## PROBLEM STATEMENT
Please write out exactly the lines from the one with "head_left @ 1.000" through the end of the data below, both ends included, and omit any pictures.

## Dataset items

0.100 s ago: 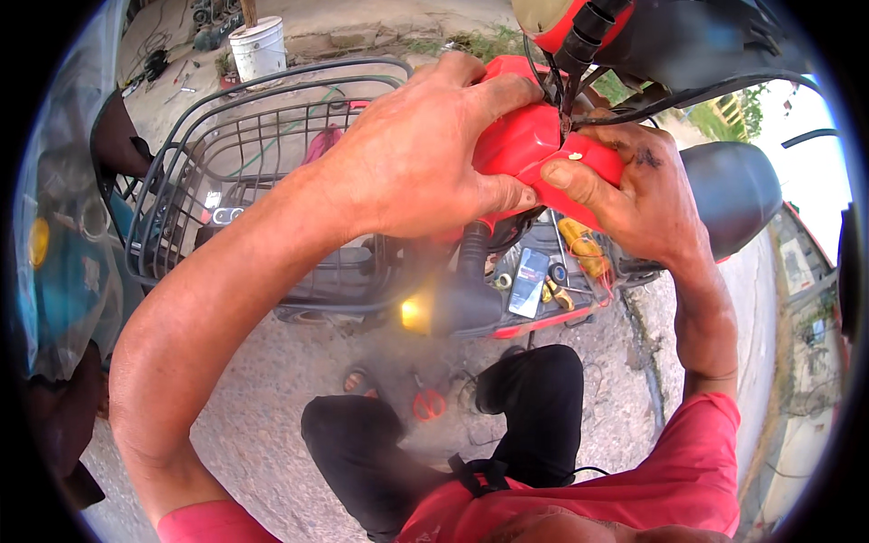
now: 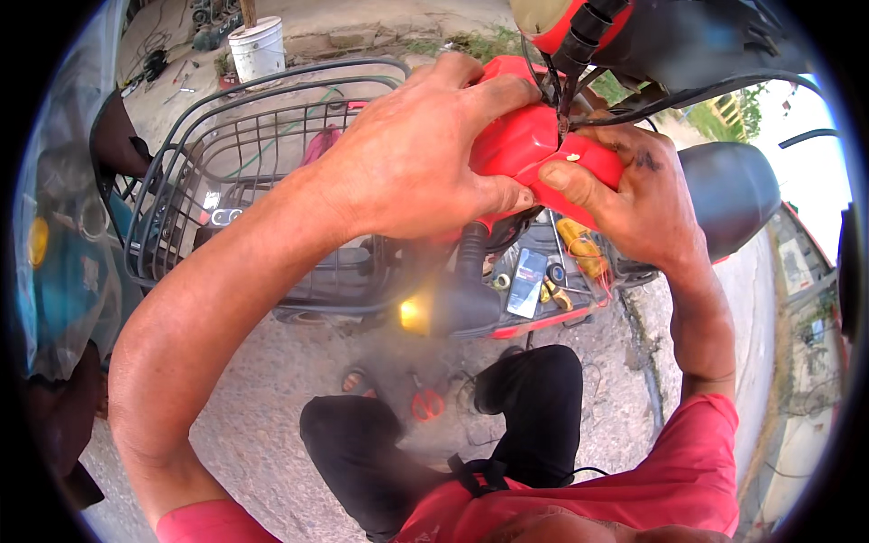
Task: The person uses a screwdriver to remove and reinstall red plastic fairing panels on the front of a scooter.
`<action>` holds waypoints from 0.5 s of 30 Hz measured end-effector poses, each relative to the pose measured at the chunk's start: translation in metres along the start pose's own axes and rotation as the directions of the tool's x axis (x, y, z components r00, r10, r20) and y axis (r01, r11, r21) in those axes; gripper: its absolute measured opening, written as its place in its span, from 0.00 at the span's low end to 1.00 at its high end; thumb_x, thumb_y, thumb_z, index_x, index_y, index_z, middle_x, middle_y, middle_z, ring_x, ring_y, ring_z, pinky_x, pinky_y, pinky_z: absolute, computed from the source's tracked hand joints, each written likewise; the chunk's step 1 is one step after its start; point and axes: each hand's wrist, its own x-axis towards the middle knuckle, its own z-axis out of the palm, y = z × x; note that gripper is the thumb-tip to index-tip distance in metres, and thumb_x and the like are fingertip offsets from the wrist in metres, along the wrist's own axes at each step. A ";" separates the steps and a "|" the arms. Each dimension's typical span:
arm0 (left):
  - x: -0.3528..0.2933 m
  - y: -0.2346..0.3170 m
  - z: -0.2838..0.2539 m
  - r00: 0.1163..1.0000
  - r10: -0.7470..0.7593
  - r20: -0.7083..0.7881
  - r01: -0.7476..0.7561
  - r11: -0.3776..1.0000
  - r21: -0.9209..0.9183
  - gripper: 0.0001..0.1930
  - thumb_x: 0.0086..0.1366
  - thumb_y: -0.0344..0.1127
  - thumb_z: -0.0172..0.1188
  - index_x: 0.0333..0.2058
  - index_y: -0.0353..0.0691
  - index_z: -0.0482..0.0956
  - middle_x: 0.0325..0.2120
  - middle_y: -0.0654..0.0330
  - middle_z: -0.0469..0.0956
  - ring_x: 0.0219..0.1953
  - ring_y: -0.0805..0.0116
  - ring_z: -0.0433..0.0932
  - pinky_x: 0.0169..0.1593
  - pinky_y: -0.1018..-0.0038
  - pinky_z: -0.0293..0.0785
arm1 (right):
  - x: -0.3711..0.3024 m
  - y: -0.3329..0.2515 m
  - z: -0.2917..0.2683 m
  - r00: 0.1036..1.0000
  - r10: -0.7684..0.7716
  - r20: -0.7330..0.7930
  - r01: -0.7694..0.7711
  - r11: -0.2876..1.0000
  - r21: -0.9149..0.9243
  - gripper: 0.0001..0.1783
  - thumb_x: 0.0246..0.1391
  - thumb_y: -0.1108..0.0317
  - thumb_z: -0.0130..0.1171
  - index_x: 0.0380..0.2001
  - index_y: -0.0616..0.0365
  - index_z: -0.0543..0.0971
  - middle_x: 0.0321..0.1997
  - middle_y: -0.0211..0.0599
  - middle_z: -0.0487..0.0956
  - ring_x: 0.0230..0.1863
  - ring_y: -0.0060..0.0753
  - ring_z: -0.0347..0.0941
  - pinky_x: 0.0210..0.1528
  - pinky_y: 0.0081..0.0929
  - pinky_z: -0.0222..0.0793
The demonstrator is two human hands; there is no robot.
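Note:
A glossy red plastic handlebar cover (image 2: 520, 136) of a small scooter or electric bike sits high in the picture. My left hand (image 2: 425, 145) grips its left side, thumb along the near edge and fingers reaching over the top. On the other side, my right hand (image 2: 647, 190) is closed round the right end, its thumb pressed on the front face. A seam runs between two red pieces, with a small pale chip near my right thumb. Black cables (image 2: 566, 90) come down into the cover between my hands. The fingertips behind the cover are hidden.
A black wire basket (image 2: 181, 181) stands at the left. Below the cover, a phone (image 2: 527, 282), a yellow tool (image 2: 584, 249) and tape rolls lie on the footboard. Red-handled scissors (image 2: 427, 404) rest on the ground between my legs. A white bucket (image 2: 258, 47) stands behind.

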 end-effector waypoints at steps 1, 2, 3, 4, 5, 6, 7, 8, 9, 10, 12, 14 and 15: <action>0.000 0.000 0.000 1.000 -0.009 0.001 0.009 1.000 -0.009 0.42 0.52 0.47 0.76 0.65 0.44 0.71 0.54 0.47 0.73 0.55 0.47 0.77 0.58 0.59 0.76 | -0.001 -0.002 0.002 0.999 0.045 0.004 -0.045 0.999 0.028 0.29 0.53 0.51 0.74 0.44 0.68 0.83 0.45 0.51 0.84 0.44 0.45 0.82 0.48 0.34 0.76; 0.000 0.000 0.000 1.000 -0.014 0.002 0.014 1.000 -0.017 0.42 0.52 0.47 0.76 0.65 0.44 0.71 0.54 0.47 0.73 0.55 0.46 0.77 0.58 0.58 0.76 | -0.002 -0.005 0.002 0.996 0.091 0.005 -0.091 0.994 0.055 0.28 0.53 0.52 0.74 0.45 0.67 0.83 0.46 0.51 0.84 0.45 0.43 0.82 0.49 0.33 0.76; 0.000 -0.001 0.000 1.000 -0.006 -0.004 0.006 1.000 -0.008 0.42 0.52 0.48 0.75 0.64 0.44 0.71 0.55 0.47 0.73 0.56 0.46 0.77 0.58 0.58 0.76 | -0.005 -0.008 0.003 0.995 0.102 -0.024 -0.100 0.993 0.068 0.28 0.53 0.54 0.75 0.46 0.67 0.82 0.46 0.50 0.84 0.45 0.42 0.82 0.49 0.33 0.76; -0.001 -0.002 0.001 1.000 0.001 -0.009 -0.001 1.000 0.002 0.41 0.52 0.48 0.75 0.64 0.44 0.71 0.55 0.47 0.73 0.56 0.46 0.77 0.58 0.58 0.76 | -0.009 -0.010 0.005 0.992 0.112 -0.054 -0.108 0.991 0.082 0.27 0.52 0.56 0.75 0.47 0.67 0.82 0.46 0.50 0.84 0.45 0.41 0.82 0.49 0.33 0.76; 0.000 -0.002 0.001 1.000 0.012 -0.017 -0.012 1.000 0.003 0.41 0.52 0.48 0.75 0.64 0.44 0.71 0.55 0.47 0.72 0.56 0.46 0.77 0.58 0.58 0.76 | -0.011 -0.012 0.003 0.989 0.126 -0.081 -0.119 0.989 0.088 0.27 0.52 0.58 0.76 0.48 0.67 0.81 0.46 0.49 0.84 0.46 0.40 0.82 0.50 0.33 0.76; 0.000 -0.001 0.000 1.000 0.007 -0.013 -0.007 1.000 0.008 0.41 0.52 0.48 0.75 0.64 0.44 0.71 0.55 0.47 0.72 0.56 0.45 0.76 0.58 0.58 0.75 | -0.015 -0.008 0.006 0.984 0.083 -0.159 -0.068 0.993 0.098 0.27 0.50 0.58 0.77 0.48 0.65 0.81 0.46 0.47 0.84 0.44 0.41 0.82 0.48 0.33 0.77; 0.000 0.001 -0.001 1.000 0.001 -0.010 -0.001 1.000 0.013 0.41 0.52 0.48 0.75 0.64 0.44 0.71 0.56 0.46 0.72 0.56 0.45 0.76 0.59 0.58 0.75 | -0.022 0.002 0.011 0.971 0.039 -0.236 -0.015 0.994 0.105 0.28 0.48 0.59 0.78 0.48 0.64 0.81 0.46 0.45 0.85 0.43 0.43 0.82 0.47 0.33 0.77; 0.000 0.001 0.001 1.000 -0.002 -0.008 0.002 1.000 0.008 0.41 0.52 0.49 0.75 0.64 0.43 0.71 0.56 0.46 0.72 0.57 0.45 0.76 0.59 0.58 0.75 | -0.029 0.009 0.016 0.952 -0.001 -0.306 0.034 0.994 0.100 0.28 0.46 0.59 0.79 0.48 0.62 0.81 0.46 0.43 0.85 0.42 0.45 0.83 0.45 0.34 0.78; 0.000 0.001 0.001 1.000 0.001 -0.010 -0.001 1.000 0.007 0.41 0.52 0.49 0.75 0.64 0.43 0.71 0.56 0.46 0.72 0.57 0.45 0.76 0.59 0.58 0.75 | -0.032 0.013 0.022 0.942 -0.020 -0.334 0.047 0.996 0.073 0.28 0.45 0.60 0.79 0.47 0.62 0.82 0.45 0.42 0.86 0.41 0.44 0.83 0.44 0.33 0.78; 0.000 0.000 0.001 1.000 0.004 -0.011 -0.004 1.000 0.006 0.41 0.52 0.49 0.75 0.64 0.43 0.71 0.56 0.46 0.72 0.57 0.45 0.76 0.59 0.58 0.75 | -0.034 0.017 0.027 0.932 -0.040 -0.361 0.060 0.997 0.045 0.27 0.45 0.61 0.80 0.47 0.62 0.82 0.44 0.42 0.86 0.40 0.43 0.83 0.44 0.32 0.78; 0.001 -0.001 0.002 1.000 0.004 -0.012 -0.004 1.000 -0.009 0.41 0.52 0.49 0.75 0.64 0.42 0.71 0.56 0.45 0.73 0.58 0.45 0.75 0.59 0.58 0.75 | -0.031 0.022 0.032 0.919 -0.047 -0.392 0.083 0.994 0.073 0.27 0.43 0.63 0.80 0.46 0.63 0.83 0.42 0.42 0.86 0.39 0.41 0.84 0.43 0.30 0.78; 0.000 -0.001 0.001 1.000 -0.009 -0.024 0.008 0.999 -0.039 0.41 0.53 0.49 0.75 0.64 0.41 0.72 0.56 0.45 0.73 0.58 0.44 0.75 0.60 0.57 0.74 | -0.022 0.024 0.036 0.918 -0.034 -0.396 0.114 0.977 0.180 0.26 0.43 0.64 0.81 0.45 0.63 0.83 0.40 0.42 0.86 0.37 0.39 0.85 0.42 0.28 0.79; -0.001 -0.001 0.001 1.000 0.001 -0.025 -0.002 0.999 -0.032 0.41 0.53 0.49 0.75 0.64 0.41 0.72 0.56 0.45 0.73 0.58 0.44 0.75 0.60 0.57 0.74 | -0.021 0.021 0.036 0.916 -0.017 -0.401 0.104 0.975 0.196 0.26 0.42 0.65 0.82 0.44 0.64 0.84 0.37 0.40 0.87 0.35 0.32 0.85 0.41 0.25 0.78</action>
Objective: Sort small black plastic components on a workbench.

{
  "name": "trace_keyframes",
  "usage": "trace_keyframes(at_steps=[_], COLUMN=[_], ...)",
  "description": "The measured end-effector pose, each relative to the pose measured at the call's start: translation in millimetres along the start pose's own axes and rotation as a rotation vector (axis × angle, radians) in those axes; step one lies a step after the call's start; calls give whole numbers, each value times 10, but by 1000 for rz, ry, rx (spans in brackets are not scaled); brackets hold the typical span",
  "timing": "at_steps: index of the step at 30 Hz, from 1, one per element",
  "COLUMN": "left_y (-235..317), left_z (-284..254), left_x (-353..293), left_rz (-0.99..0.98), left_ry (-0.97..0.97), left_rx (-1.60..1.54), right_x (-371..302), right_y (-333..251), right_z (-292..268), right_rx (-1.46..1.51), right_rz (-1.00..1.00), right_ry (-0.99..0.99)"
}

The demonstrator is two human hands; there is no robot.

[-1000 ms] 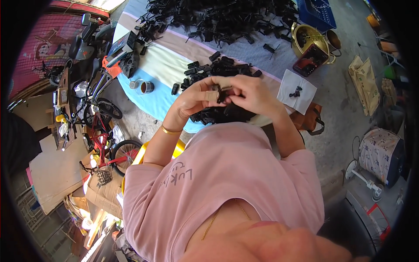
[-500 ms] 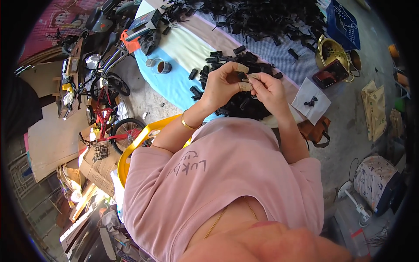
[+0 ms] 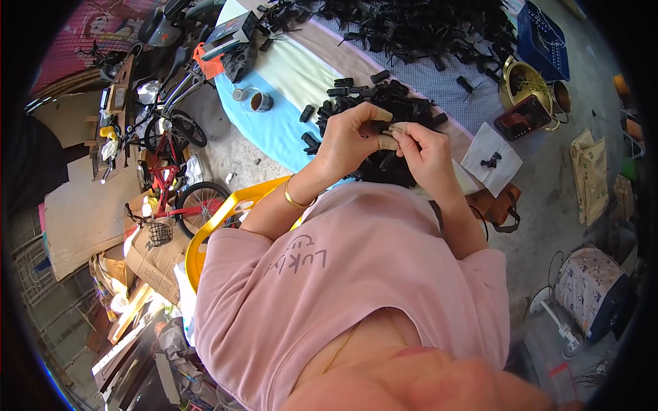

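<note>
My left hand and my right hand meet over a heap of small black plastic parts. Tan coverings wrap some of the fingertips. Both hands are closed in a pinch around a small black part, mostly hidden by the fingers; its exact kind cannot be made out. The heap lies on the near part of a cloth-covered table. Right of my right hand, a white paper sheet carries a few tiny dark pieces.
A bigger pile of black parts covers the table's far side. Around the edges are a cup of brown liquid, a phone against a brass-coloured pot, and a blue basket. A yellow chair stands at my left.
Both hands stay pinched together, with the right fingers shifted slightly against the left ones. The black part shows less between the fingers. The whole view has shifted a little.
</note>
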State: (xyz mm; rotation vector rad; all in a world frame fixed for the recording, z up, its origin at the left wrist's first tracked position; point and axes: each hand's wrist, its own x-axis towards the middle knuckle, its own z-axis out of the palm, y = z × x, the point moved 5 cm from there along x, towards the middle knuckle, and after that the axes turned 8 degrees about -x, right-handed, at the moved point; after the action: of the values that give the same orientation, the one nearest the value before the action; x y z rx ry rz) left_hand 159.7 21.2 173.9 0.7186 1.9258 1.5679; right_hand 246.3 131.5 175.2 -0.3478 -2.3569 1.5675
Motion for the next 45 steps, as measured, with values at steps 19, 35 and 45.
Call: trace_keyframes(at_steps=[19, 35, 45], left_y=[-93, -200, -165], left_z=[-50, -82, 38], left_x=[-153, 4, 9], left_rz=[201, -37, 155], left_ry=[42, -43, -22], left_rx=[94, -358, 115], right_x=[-77, 16, -57], right_y=[376, 242, 294], right_z=[317, 97, 83], right_rx=[466, 350, 360], right_rz=[428, 147, 106], right_ry=[-176, -76, 39])
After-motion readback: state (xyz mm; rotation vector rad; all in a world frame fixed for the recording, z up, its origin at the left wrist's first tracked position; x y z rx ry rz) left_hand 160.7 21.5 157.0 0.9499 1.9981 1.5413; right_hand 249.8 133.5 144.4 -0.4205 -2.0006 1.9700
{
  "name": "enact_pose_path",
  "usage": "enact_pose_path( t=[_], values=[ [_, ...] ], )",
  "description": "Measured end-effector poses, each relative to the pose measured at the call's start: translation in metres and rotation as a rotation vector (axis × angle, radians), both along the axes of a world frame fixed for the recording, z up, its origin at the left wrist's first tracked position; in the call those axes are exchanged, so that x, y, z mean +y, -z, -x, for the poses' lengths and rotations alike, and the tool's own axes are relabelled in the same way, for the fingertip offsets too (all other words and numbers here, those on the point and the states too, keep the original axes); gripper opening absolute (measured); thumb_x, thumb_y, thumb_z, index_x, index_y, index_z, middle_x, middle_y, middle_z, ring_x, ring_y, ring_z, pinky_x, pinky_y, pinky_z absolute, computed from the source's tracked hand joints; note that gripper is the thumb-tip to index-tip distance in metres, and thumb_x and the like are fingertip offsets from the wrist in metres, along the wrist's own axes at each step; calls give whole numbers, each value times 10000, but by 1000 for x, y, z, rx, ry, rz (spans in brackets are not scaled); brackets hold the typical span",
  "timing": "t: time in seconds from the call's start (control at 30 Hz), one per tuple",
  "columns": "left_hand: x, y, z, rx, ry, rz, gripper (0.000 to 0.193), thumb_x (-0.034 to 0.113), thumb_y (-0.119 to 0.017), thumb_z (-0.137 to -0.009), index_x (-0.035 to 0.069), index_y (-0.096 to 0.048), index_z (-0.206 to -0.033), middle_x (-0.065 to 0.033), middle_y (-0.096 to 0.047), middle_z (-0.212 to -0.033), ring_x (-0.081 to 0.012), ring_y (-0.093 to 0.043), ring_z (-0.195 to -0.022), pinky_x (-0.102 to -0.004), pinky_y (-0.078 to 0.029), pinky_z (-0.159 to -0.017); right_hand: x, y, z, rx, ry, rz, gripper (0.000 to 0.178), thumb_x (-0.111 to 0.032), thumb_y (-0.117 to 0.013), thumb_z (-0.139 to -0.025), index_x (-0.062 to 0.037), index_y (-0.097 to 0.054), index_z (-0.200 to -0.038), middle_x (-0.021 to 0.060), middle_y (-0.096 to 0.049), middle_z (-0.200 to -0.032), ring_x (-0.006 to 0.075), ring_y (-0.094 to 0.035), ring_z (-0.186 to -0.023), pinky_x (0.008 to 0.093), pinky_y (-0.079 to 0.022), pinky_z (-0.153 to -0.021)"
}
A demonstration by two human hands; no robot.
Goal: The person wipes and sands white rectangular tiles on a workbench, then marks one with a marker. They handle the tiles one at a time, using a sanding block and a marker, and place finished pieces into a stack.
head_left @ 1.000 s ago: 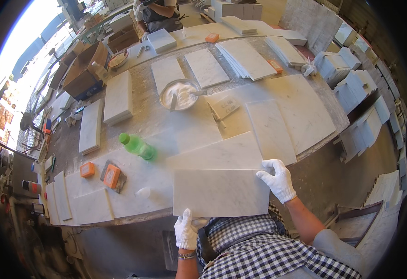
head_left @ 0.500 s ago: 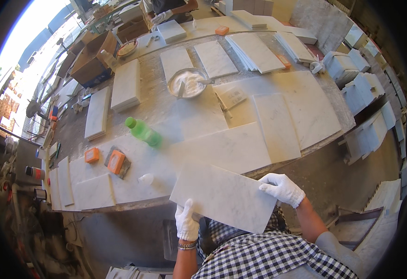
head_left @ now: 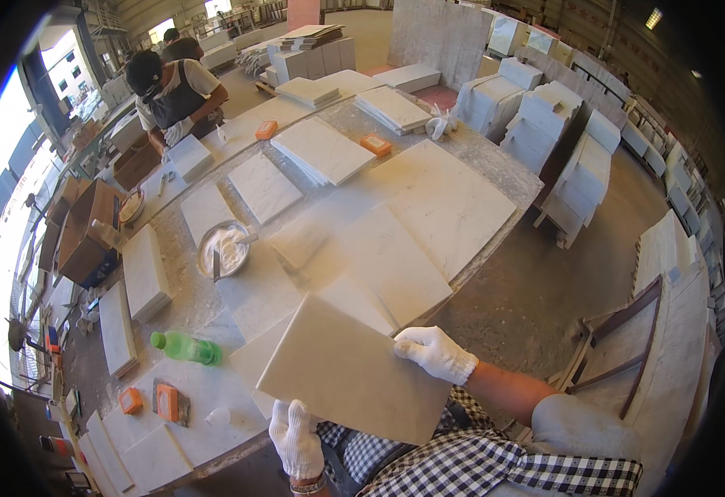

## WRITTEN ANSWER
head_left @ 1.000 s ago: 
head_left @ 0.500 s ago: 
head_left @ now: 

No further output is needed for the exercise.